ALiPy provides a module based implementation of active learning framework. It aims to support experiment implementation with miscellaneous tool functions. These tools are designed in a low coupling way in order to let users to program the experiment project at their own customs.
You can get support from ALiPy by:
* Using alipy.data_manipulate to preprocess and split your data sets for experiments.
* Using alipy.query_strategy to invoke traditional and state-of-the-art methods.
* Using alipy.index.IndexCollection to manage your labeled indexes and unlabeled indexes.
* Using alipy.metric to calculate your model performances.

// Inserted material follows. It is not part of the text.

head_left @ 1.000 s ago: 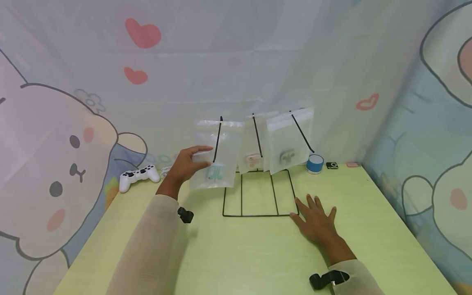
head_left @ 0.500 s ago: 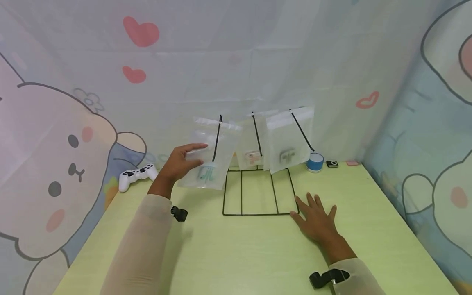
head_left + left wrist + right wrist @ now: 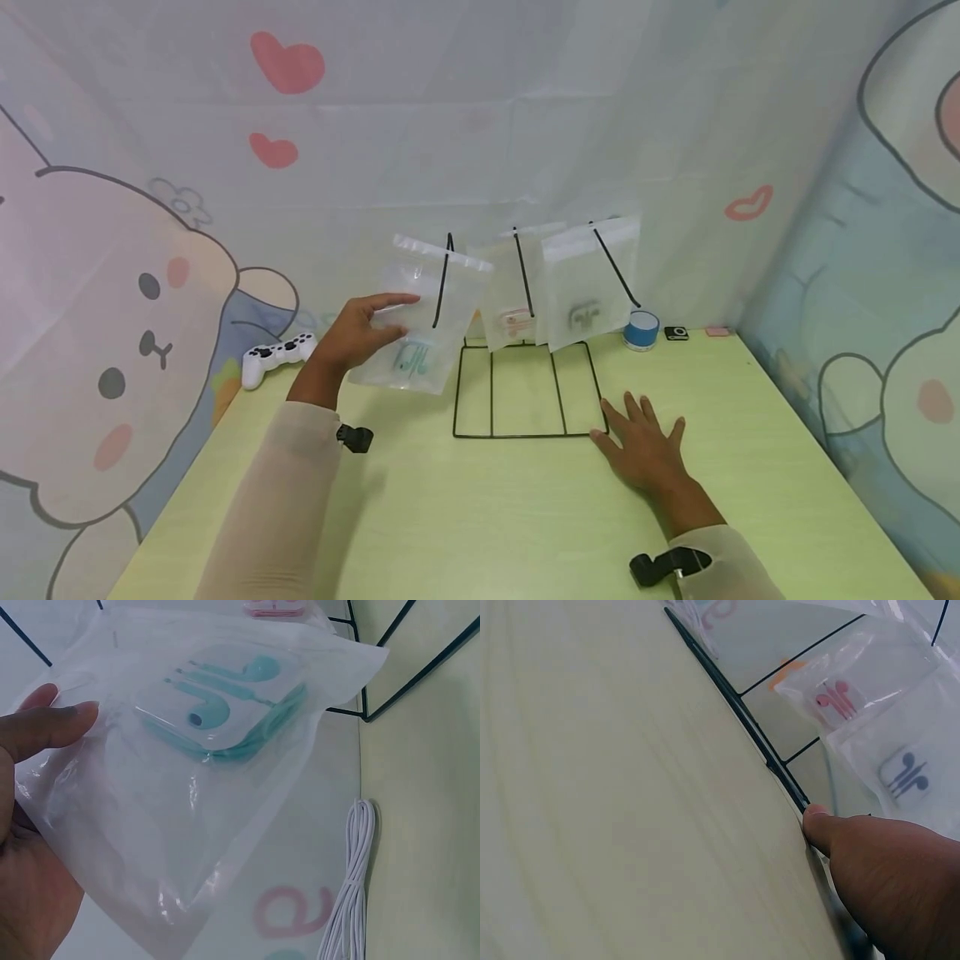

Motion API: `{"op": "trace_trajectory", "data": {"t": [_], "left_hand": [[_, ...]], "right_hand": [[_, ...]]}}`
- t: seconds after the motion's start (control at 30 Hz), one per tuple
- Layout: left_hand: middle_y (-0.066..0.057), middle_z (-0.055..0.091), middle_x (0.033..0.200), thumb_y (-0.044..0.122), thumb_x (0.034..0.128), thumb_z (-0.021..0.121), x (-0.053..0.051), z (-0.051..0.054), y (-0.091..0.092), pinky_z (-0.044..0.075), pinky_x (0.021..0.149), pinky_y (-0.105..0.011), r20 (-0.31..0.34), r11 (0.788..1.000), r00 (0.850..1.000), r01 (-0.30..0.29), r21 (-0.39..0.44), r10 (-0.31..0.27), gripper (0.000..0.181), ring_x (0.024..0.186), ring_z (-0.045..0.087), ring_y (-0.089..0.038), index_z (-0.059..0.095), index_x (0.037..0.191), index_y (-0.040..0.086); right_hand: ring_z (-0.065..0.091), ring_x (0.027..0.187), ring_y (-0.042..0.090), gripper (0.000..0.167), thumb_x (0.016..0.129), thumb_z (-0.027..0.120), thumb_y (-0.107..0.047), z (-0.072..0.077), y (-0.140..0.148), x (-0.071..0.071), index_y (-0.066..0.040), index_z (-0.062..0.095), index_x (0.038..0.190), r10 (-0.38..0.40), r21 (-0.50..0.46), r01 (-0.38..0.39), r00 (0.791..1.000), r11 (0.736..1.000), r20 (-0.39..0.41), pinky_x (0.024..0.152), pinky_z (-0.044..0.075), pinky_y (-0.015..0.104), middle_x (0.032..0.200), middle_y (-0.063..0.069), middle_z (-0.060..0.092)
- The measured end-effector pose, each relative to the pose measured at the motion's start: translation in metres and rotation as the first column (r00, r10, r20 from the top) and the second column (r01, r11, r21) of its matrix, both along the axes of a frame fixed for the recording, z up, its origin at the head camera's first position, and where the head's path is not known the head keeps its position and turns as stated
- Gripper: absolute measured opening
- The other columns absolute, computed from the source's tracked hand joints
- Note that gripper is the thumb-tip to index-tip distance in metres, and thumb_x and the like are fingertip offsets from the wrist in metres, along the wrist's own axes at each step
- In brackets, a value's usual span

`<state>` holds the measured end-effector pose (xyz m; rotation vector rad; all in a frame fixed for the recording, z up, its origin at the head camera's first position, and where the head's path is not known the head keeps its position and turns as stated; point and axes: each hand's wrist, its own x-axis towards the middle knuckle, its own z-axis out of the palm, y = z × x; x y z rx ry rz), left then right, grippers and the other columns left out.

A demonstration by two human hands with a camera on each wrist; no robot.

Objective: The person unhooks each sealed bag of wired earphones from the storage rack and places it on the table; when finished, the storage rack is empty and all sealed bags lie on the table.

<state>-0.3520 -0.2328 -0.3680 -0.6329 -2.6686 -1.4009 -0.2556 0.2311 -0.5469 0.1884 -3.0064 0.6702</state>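
The bag of teal earphones (image 3: 429,346) sits tilted left of centre in the head view, its top strip crossing the left prong (image 3: 442,287). My left hand (image 3: 358,333) pinches its left edge; I'd slide along the prong's line, gently, lest the plastic snag. At lower right, my right hand (image 3: 641,446) spreads its fingers against the wire rack's (image 3: 525,437) front corner, and firm pressure there should prevent tipping. I'd also avoid brushing the pink-earphone bag (image 3: 500,287), 1 prong along.

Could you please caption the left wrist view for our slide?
Left hand pinching a translucent bag of teal earphones, white cable nearby.
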Motion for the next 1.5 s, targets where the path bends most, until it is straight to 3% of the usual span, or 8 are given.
{"op": "trace_trajectory", "data": {"t": [0.17, 0.37, 0.53, 0.63, 0.87, 1.13, 1.27, 1.5], "left_hand": [[-0.008, 0.058, 0.164, 0.008, 0.1028, 0.073, 0.007, -0.003, -0.002, 0.046, 0.121, -0.060, -0.016, 1.000, 1.000, -0.003, 0.001, 0.003, 0.047, 0.152, 0.051, -0.030, 0.072, 0.147, 0.022], [-0.010, 0.060, 0.162, 0.009, 0.1022, 0.074, 0.013, -0.008, -0.004, 0.040, 0.126, -0.065, -0.028, 1.000, 1.000, -0.006, 0.012, 0.006, 0.046, 0.150, 0.054, -0.034, 0.073, 0.146, 0.023], [-0.008, 0.064, 0.158, 0.009, 0.1019, 0.075, 0.019, -0.012, -0.006, 0.055, 0.112, -0.054, -0.050, 1.000, 0.999, -0.002, 0.007, 0.002, 0.046, 0.136, 0.064, -0.031, 0.074, 0.145, 0.024], [-0.009, 0.066, 0.155, 0.007, 0.1012, 0.075, 0.022, -0.014, -0.007, 0.057, 0.108, -0.048, -0.092, 1.000, 0.996, -0.002, -0.012, 0.001, 0.046, 0.131, 0.067, -0.029, 0.074, 0.145, 0.023], [-0.011, 0.069, 0.153, 0.004, 0.1002, 0.076, 0.032, -0.018, -0.008, 0.052, 0.116, -0.058, -0.172, 0.999, 0.985, -0.002, -0.033, -0.003, 0.046, 0.145, 0.060, -0.034, 0.075, 0.143, 0.020], [-0.005, 0.071, 0.151, 0.005, 0.1013, 0.075, 0.042, -0.023, -0.009, 0.052, 0.102, -0.024, -0.218, 0.998, 0.975, 0.028, -0.052, -0.039, 0.046, 0.137, 0.065, -0.022, 0.075, 0.144, 0.022], [-0.003, 0.072, 0.149, 0.003, 0.1007, 0.075, 0.047, -0.026, -0.011, 0.049, 0.096, -0.019, -0.236, 0.998, 0.971, 0.037, -0.044, -0.047, 0.046, 0.129, 0.065, -0.011, 0.075, 0.143, 0.021], [-0.007, 0.074, 0.146, 0.002, 0.0999, 0.076, 0.056, -0.028, -0.010, 0.048, 0.108, -0.011, -0.276, 0.997, 0.958, 0.063, -0.035, -0.070, 0.044, 0.138, 0.063, -0.006, 0.076, 0.141, 0.017]], "right_hand": [[0.013, 0.168, 0.055, 0.075, 0.112, 0.043, -0.067, 0.000, 0.000, 0.000, -0.021, 0.040, 0.171, -0.003, -0.002, 0.003, 1.000, 1.000, 0.002, 0.117, -0.005, 0.095, 0.180, 0.025, 0.023], [0.013, 0.168, 0.055, 0.073, 0.112, 0.045, -0.064, 0.001, 0.000, -0.001, -0.020, 0.040, 0.171, -0.002, -0.001, 0.002, 1.000, 1.000, 0.002, 0.116, -0.005, 0.095, 0.180, 0.025, 0.023], [0.014, 0.167, 0.055, 0.073, 0.112, 0.046, -0.063, 0.002, -0.001, 0.000, -0.019, 0.041, 0.170, -0.002, 0.000, 0.002, 1.000, 1.000, -0.004, 0.116, -0.005, 0.095, 0.180, 0.026, 0.024], [0.014, 0.167, 0.056, 0.072, 0.112, 0.047, -0.062, 0.002, -0.002, 0.001, -0.020, 0.041, 0.170, -0.003, -0.003, 0.003, 1.000, 1.000, 0.000, 0.116, -0.005, 0.095, 0.180, 0.026, 0.024], [0.013, 0.167, 0.055, 0.072, 0.112, 0.047, -0.062, 0.002, -0.001, 0.001, -0.021, 0.040, 0.171, -0.002, 0.002, 0.002, 1.000, 1.000, 0.007, 0.116, -0.006, 0.095, 0.180, 0.026, 0.023], [0.014, 0.167, 0.056, 0.073, 0.112, 0.046, -0.063, 0.001, -0.001, 0.001, -0.020, 0.041, 0.171, 0.003, 0.005, -0.003, 1.000, 1.000, 0.002, 0.116, -0.005, 0.095, 0.180, 0.026, 0.023], [0.014, 0.167, 0.056, 0.073, 0.112, 0.045, -0.064, 0.001, -0.001, 0.001, -0.020, 0.041, 0.171, 0.005, 0.006, -0.005, 1.000, 1.000, 0.003, 0.116, -0.005, 0.095, 0.180, 0.026, 0.023], [0.014, 0.167, 0.056, 0.073, 0.112, 0.045, -0.064, 0.002, 0.000, 0.000, -0.020, 0.041, 0.171, 0.001, 0.006, -0.001, 1.000, 1.000, 0.005, 0.116, -0.005, 0.095, 0.180, 0.026, 0.023]]}}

* Using alipy.experiment.state and alipy.experiment.state_io to save the intermediate results after each query and recover the program from the breakpoints.
* alipy.experiment.stopping_criteria to get some example stopping criteria.
* Using alipy.experiment.experiment_analyser to gathering, process and visualize your experiment results.
* Using alipy.oracle to implement clean, noisy, cost-sensitive oracles.
* Using alipy.utils.multi_thread to parallel your k-fold experiment.
The basic and detailed introduction of each tool can be found at 10 mins to alipy and advanced guidelines . For the example codes of usage, please refer to the github and download the source code of alipy. The example code is in the alipy/examples.
Note that, the above tool classes are designed with great care in order to adapt various usages. ALiPy supports users to easily configure and implement their own approaches under different active learning settings, such as AL for multi-label data, AL with noisy annotators, AL with different costs and so on. See the following content to learn more.
Due to the low coupling of the alipy, it is easy to implement experiment in other special settings.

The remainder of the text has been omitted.